Dengan rambutnya yang keriting tebal, sekilas kita akan mengira dia sebagai Marouane Fellaini ketika masih muda atau setidaknya masih punya hubungan sanak-famili dengan Fellaini. Namun, nyatanya tidak ada hubungan darah sama sekali di antara mereka, kecuali sama-sama pemain Manchester United. Nama pemain itu adalah Tahith Chong. 

Terdengar asing? Ini wajar karena usianya masih 17 tahun. Tahith pun lahir di Willemstad, kota di sebuah jajahan Belanda di Kepulauan Karibia; kota yang sama di mana Vurnon Anita, gelandang Newcastle United, lahir.

Tahith masuk ke Akademi Feyenoord saat usianya menginjak 10 tahun. Akademi Feyenoord merupakan salah satu akademi terbaik di Belanda. Sejumlah pemain top terlahir di sana. Sebut saja eks-striker Manchester United, Robin Van Persie, Giovanni Van Bronckhorst, Jordie Clasie (Southampton), Stefan de Vrij (Lazio), dan Bruno Martins Indi (Stoke City).

Empat tahun berselang, Tahith naik pangkat ke tim U-17 Feyenoord. Setelah itu, pada 2016, Tahith juga mendapatkan kesempatan membela timnas Belanda di pagelaran kompetisi Eropa di bawah umur 17 tahun. Tahith yang bisa menempati posisi penyerang, sayap kiri, dan sayap kanan, ini tampil apik dengan catatan penampilan sebanyak 16 kali dan mencetak satu gol.

Mengutip dari media lokal Manchester, Tahith dicap sebagai pencetak gol ulung dari luar kotak penalti. Lalu kecepatan dan daya eksplosifnya menjadi kelebihan Tahith di lapangan.

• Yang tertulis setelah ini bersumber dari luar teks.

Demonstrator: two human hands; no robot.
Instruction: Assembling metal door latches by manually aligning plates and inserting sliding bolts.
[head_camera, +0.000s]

Performa apik Tahith di Akademi Feyenoord dan timnas Belanda, mulai mendapat sorotan dari klub-klub besar. Mulai dari Manchester United, Chelsea, Arsenal, hingga Manchester City. Hal ini ternyata membuat petinggi Feyenoord gusar. Salah satunya pelatih tim muda Feyenoord, Damien Hertog, menjadi frustrasi saat tahu Tahith akan meninggalkan Belanda.

“Tak ada yang mau kehilangan talenta sekelas Lionel Messi atau Cristiano Ronaldo,” jelas Damien kepada koran lokal Belanda, De Telegraaf, sesaat sebelum Chong memutuskan Manchester United sebagai pelabuhan selanjutnya.

Feyenoord pun sampai harus menurunkan pelatih utamanya, Giovanni van Bronckhorst, untuk mengurungkan niat Tahith untuk pindah. Namun apa daya. Tahith sudah bulat hati untuk memilih Old Trafford sebagai pelabuhan selanjutnya. Ia beralasan akomodasi yang mumpuni dari Manchester United-lah yang membuatnya pindah.

“Saya amat terkesan dengan klub ini (Manchester United). United memiliki akomodasi yang baik untuk pemain-pemain muda. Apalagi orang tua ku ikut pindah ke Inggris, tentu akan menjadi dorongan moril yang baik,” terang Tahith ketika pindah ke United.

Kepindahannya ke Manchester United pada 27 Juli 2016, bersinggungan dengan kehadiran Jose Mourinho menjadi manajer. Setelah mendapat Eric Bailly dari Villareal, Tahith menjadi terkenal karena terhitung sebagai pembelian kedua Manchester United pada era baru Mourinho.

Meski berbeda tingkat kemampuan dengan Bailly, tapi tampaknya pembelian United terhadap Tahith terbayar lunas. Belum genap sebulan di Manchester United, Tahith sudah meraih penghargaan sebagai penyerang terbaik di Kompetisi Otten 2016 di Eindhoven, Belanda.

Dua bulan berselang, tepatnya pada 5 Oktober, Tahith terpilih sebagai 60 talenta muda terbaik versi The Guardian. Dikatakan bahwa Tahith, memiliki daya eksplosif yang mumpuni, kemampuan teknikal yang baik, dan mampu membaca pertandingan.

“Sungguh, Chong benar-benar mengecewakan Feyenoord dengan bergabung ke Manchester United,” tulis Bart Vlietsra, wartawan The Guardian.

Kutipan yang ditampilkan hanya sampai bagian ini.